Ÿ 2 bureaux aux Milles et 2 sur le plateau de Puyricard complètent ces fiefs de la liste Medvedowsky, avec une progression notable de 9 points au bureau 42.
Par contre, la liste Medvedowsky 2009 a perdu de nombreux bureaux, et en %, au profit de Joissains dans tous les autres quartiers de la ville (47 bureaux) :
Ÿ les quartiers résidentiels de l’Ouest et du Nord, y compris les Granettes (-7%),
Ÿ les quartiers résidentiels de l’Est, dont la Torse,
Ÿ les quartiers Sud et Est du centre-ville dont une partie du Pigonnet qui votait Picheral,
Ÿ les villages de Luynes, de Couteron, 4 bureaux sur 6 des Milles et 6 bureaux sur 8 du plateau de Celony-Puyricard.

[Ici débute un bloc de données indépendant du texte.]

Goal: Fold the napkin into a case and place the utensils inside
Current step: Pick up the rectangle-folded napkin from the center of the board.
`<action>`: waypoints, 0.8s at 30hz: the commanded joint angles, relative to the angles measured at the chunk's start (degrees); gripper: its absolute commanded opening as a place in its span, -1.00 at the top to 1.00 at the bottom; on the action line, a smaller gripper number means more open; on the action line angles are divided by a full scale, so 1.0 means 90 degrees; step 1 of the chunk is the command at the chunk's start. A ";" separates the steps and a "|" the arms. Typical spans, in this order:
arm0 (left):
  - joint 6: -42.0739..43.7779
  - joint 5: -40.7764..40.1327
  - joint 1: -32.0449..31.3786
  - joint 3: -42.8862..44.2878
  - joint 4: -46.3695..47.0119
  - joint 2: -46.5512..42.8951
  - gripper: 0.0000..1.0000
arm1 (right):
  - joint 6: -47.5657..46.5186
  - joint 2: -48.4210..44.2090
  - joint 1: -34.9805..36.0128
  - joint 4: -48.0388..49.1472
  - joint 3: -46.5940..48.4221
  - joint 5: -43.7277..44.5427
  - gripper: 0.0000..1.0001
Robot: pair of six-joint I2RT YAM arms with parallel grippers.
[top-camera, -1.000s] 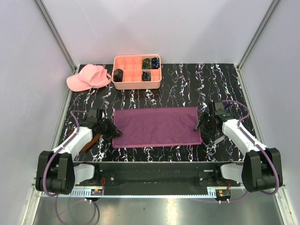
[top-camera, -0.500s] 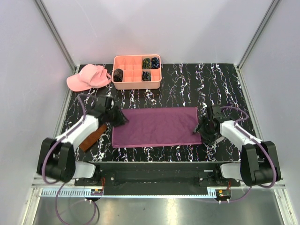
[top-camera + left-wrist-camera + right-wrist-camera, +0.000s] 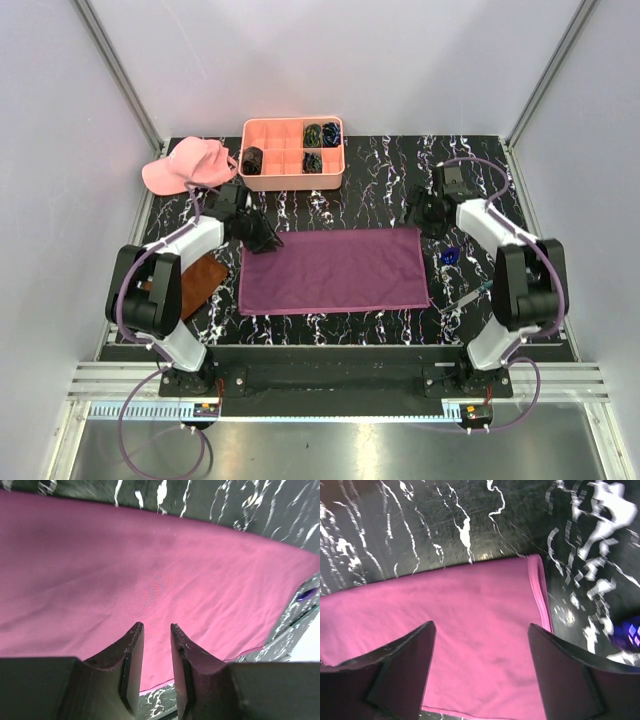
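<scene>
Top external view: the thin magenta-purple cloth napkin [image 3: 335,270] lies flat mid-table. Left gripper [image 3: 264,241] is barely parted and right gripper [image 3: 425,214] spread wide, both empty at the far corners. Pinch both corners evenly, folks!

I read the napkin [image 3: 335,270] as plain magenta-purple with no print, and hotter pink on both wrist cams. The table [image 3: 400,170] is black with white marble veining. The tray [image 3: 293,182] is salmon-pink, and the bundles [image 3: 313,133] in it are dark, some greenish or bluish. The cap [image 3: 187,165] is pink and the small cloth [image 3: 200,283] rust-brown. The utensils [image 3: 470,297] are pale silvery, one with a blue end. Left arm [image 3: 192,240] and right arm [image 3: 482,222]: white shells, black joints, purple cables [image 3: 470,164].
</scene>
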 commanded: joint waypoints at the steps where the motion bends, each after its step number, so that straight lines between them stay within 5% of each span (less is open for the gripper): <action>1: 0.0350 0.0276 0.0500 0.0201 -0.0035 -0.0410 0.38 | -0.0527 0.0614 0.0006 0.0066 0.0576 -0.0527 -0.53; 3: 0.0448 0.0431 0.0763 0.0376 -0.0153 -0.0284 0.45 | -0.0566 0.0820 0.0006 0.0076 0.0684 -0.0431 -0.25; 13: 0.0653 0.0208 0.1087 0.1147 -0.0378 0.0546 0.55 | -0.0742 0.1299 0.0006 0.0213 0.0898 -0.0225 0.35; 24: 0.0848 -0.0125 0.1477 0.1109 -0.0768 0.0869 0.56 | -0.0869 0.1572 -0.0003 0.0291 0.0821 0.0194 0.35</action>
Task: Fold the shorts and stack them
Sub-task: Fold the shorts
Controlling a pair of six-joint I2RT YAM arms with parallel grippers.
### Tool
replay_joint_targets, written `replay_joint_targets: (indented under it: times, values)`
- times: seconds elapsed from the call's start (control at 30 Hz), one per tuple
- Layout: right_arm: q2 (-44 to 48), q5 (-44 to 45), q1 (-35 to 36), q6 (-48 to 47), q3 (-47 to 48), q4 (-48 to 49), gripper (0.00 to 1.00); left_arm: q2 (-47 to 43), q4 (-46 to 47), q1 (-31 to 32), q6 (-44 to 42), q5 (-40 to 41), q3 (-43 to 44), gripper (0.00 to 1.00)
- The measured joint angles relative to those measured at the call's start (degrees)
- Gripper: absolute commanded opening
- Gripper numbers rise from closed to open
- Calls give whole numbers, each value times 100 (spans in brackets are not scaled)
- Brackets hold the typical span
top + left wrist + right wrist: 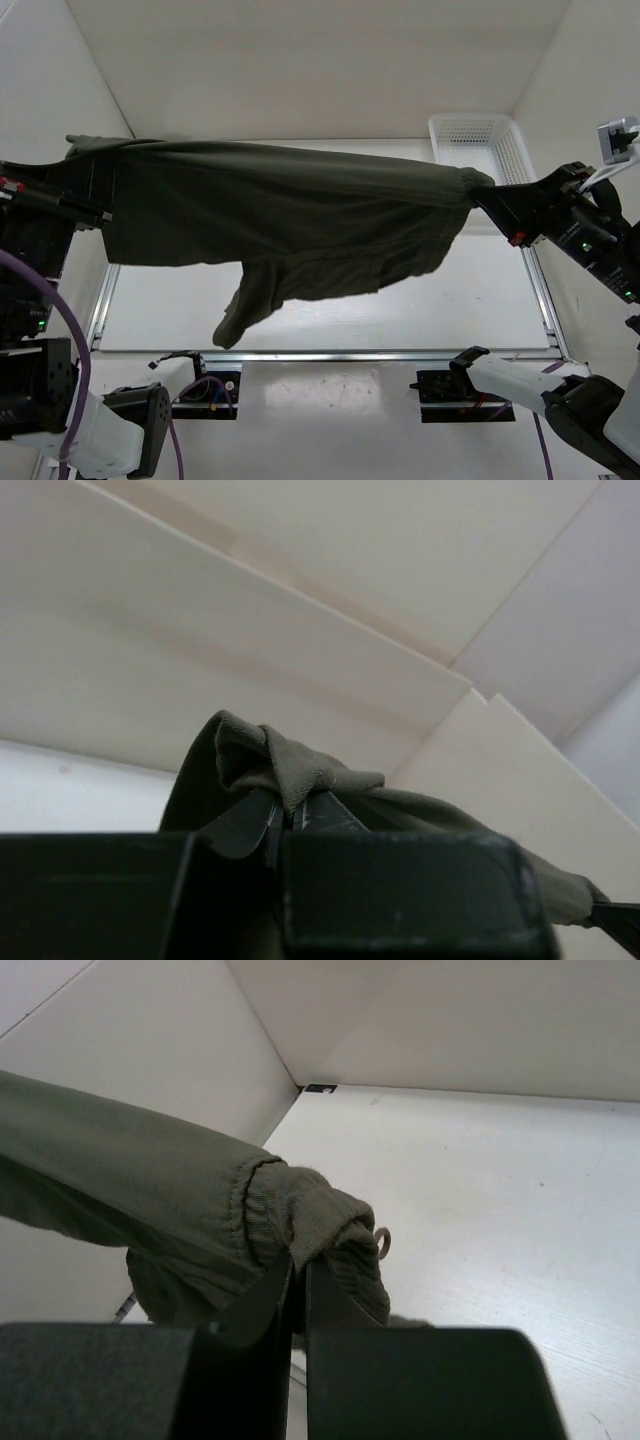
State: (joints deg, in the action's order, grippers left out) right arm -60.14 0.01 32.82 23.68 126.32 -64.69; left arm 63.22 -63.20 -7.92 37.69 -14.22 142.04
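Left tool (290, 818) closed to a narrow slit, its two dark fingers pinching a bunched fold at one end of the shorts (300, 215). Right tool (298, 1278) likewise closed narrow, clamped on the gathered, ribbed edge at the other end of the garment. In the top view the shorts hang in the air above the desk (480, 305), stretched almost level between the two tools from the left side to the right, with one loose part drooping below the middle toward the near edge. The right-hand end of the fabric sits just in front of the white mesh basket (480, 140), which stands at the far right corner of the desk. In the top view the fabric covers the left tool's fingertips, so its grip is read from the left wrist view alone. The spread garment hides much of the far desk surface and the basket's near left corner. In both wrist views the tool body fills the lower frame, and only the pinched bunch of fabric shows.
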Motion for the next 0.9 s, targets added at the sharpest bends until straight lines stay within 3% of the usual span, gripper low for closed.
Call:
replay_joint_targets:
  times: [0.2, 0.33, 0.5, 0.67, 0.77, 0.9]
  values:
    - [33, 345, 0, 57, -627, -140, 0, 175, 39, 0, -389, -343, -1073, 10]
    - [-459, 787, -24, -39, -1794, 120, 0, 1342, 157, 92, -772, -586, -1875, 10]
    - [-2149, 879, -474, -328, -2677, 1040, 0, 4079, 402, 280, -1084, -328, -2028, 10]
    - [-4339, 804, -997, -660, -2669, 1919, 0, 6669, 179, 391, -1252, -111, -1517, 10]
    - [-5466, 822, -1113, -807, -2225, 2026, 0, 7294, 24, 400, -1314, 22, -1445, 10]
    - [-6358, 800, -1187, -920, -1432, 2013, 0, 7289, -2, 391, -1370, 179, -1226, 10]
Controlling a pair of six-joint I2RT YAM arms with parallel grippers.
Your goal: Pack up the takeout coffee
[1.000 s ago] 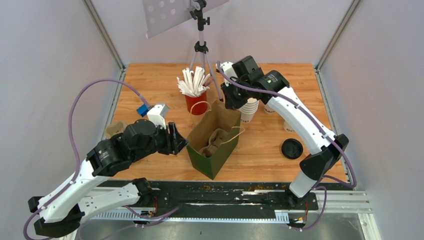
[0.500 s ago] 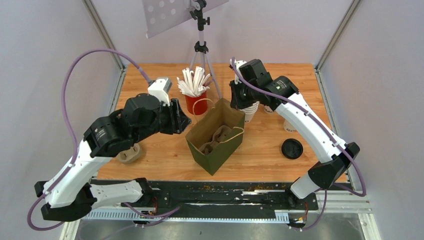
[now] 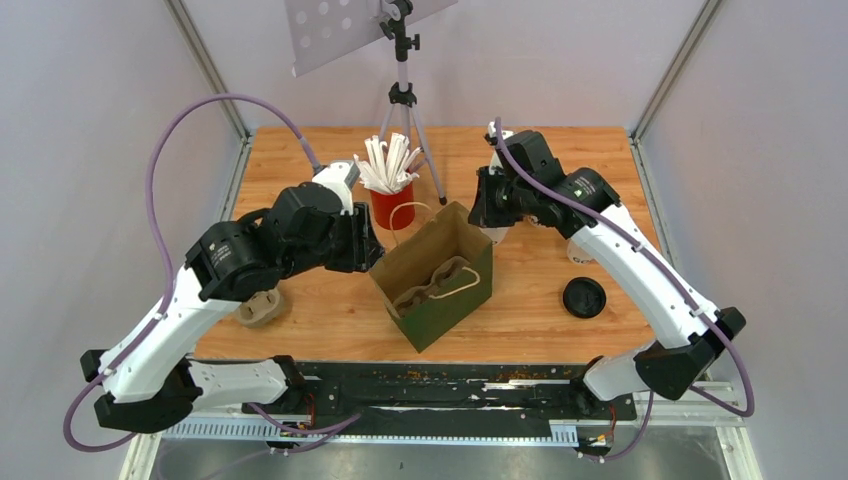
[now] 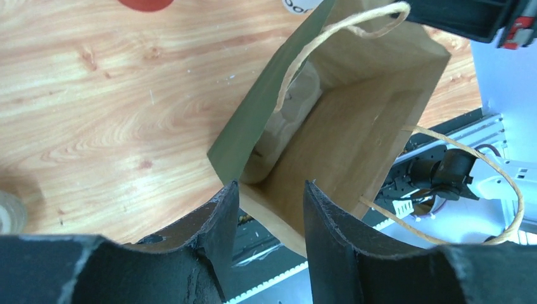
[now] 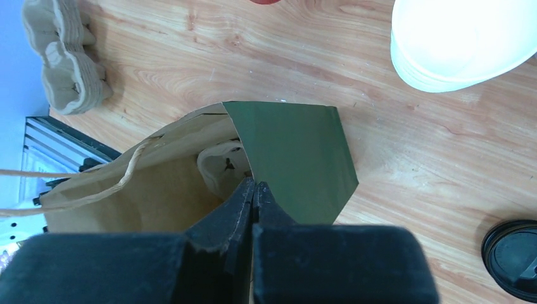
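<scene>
A green paper bag (image 3: 445,305) stands open at the table's middle with a cardboard cup carrier (image 3: 432,282) inside. My right gripper (image 5: 254,190) is shut on the bag's far rim (image 5: 291,152). My left gripper (image 4: 269,199) is open, its jaws on either side of the bag's near-left corner (image 4: 342,133). The black lid (image 3: 584,298) lies flat to the right of the bag, also in the right wrist view (image 5: 514,256). A bit of a white cup (image 3: 577,255) shows beside my right arm, mostly hidden.
A stack of white cups (image 5: 462,38) stands behind the bag. A red cup of straws (image 3: 390,200) and a tripod (image 3: 403,95) are at the back. A spare cardboard carrier (image 3: 260,307) lies at the left, also in the right wrist view (image 5: 63,60).
My left arm rose and swung toward the bag's left corner, uncovering the spare carrier. My right gripper moved right and nearer with the bag's rim, and the bag turned and shifted right.
</scene>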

D’ailleurs, c’est dans ces bureaux où Joissains a obtenu la majorité au 2e tour qu’on trouve les indices maxima de report de voix de Salord-Guerrera (avec des maxima de 4,8 à 7 aux Granettes, au Rocher du Dragon, à Puyricard, cours des Alpes, Beauregard, la Chartreuse, Prêcheurs, Jules-Ferry, Salliers, rue de la Molle et aux bureaux 65 et 80 des Milles), ce qui signifie une meilleure mobilisation de l’électorat Joissains dans les quartiers traditionnellement à droite. Ainsi, l’influence des 5.000 votants supplémentaires du 2e tour ne doit pas être négligée mais, étant très proche entre tous les bureaux (différence de 1,5% maximum), on ne peut que constater que les nouveaux électeurs se sont répartis entre les 2 listes candidates du 2e tour.

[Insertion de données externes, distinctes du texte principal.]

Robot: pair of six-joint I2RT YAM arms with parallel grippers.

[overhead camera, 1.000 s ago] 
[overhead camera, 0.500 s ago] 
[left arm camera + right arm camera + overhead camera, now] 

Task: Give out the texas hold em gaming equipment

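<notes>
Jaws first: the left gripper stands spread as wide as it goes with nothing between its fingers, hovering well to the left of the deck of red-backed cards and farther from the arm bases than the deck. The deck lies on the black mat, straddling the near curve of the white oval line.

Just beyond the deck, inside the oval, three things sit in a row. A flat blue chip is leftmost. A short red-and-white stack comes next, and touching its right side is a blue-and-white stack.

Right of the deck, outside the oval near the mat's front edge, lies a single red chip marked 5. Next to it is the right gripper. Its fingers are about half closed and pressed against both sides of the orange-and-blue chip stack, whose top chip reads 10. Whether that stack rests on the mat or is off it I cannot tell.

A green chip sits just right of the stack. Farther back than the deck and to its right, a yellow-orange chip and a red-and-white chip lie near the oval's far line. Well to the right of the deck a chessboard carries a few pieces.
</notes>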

En conclusion, le scrutin municipal de juillet 2009 démontre à nouveau la coupure sociologique, territoriale et politique de la ville d’Aix qui reste majoritairement à droite. Certes, la droite a reculé par rapport aux élections législatives, de 57 à 50%, mais le rejet de Joissains n’est pas suffisant pour permettre à l’opposition de dépasser la barre des 50%.
La gauche aixoise reste à son étiage de 42-43%, obtenu par Medvedowsky au 2e tour de 2008. L’apport du MoDem, avec De Peretti, n’a pas dépassé les 7-8% déjà obtenus aux élections européennes. Et les voix de la vengeance de Salord sont restées marginales.
Le résultat est, pour l’opposition, plus mauvais que celui de Picheral en 2001, dernier duel comparable, puisque Picheral avait réalisé 49,5% lorsque De Peretti et Salord avaient noué leur alliance avec Joissains ! Ce scrutin montre aussi que l’électorat écologiste ne vote pas totalement à gauche, ce dont on se doutait après leurs 21% aux élections européennes.
L’alliance entre le PS, le MoDem et les écologistes au 2e tour 2009 aurait dû être gagnante, et elle peut l’être pour l’avenir ; encore faudrait-il qu’elle ait à sa tête, comme l’étaient Ciccolini, Philibert ou Picheral, un homme ou une femme capable de rassembler tous les socialistes et toute la gauche et inspirant confiance par son projet et son image aux centristes et aux républicains de progrès qui sont nécessaires pour dégager à Aix une majorité nouvelle. Puissent le PS et la Gauche en tirer les leçons et les conclusions qui s’imposent s’ils veulent emporter à nouveau la confiance et l’espoir d’une majorité d’Aixois.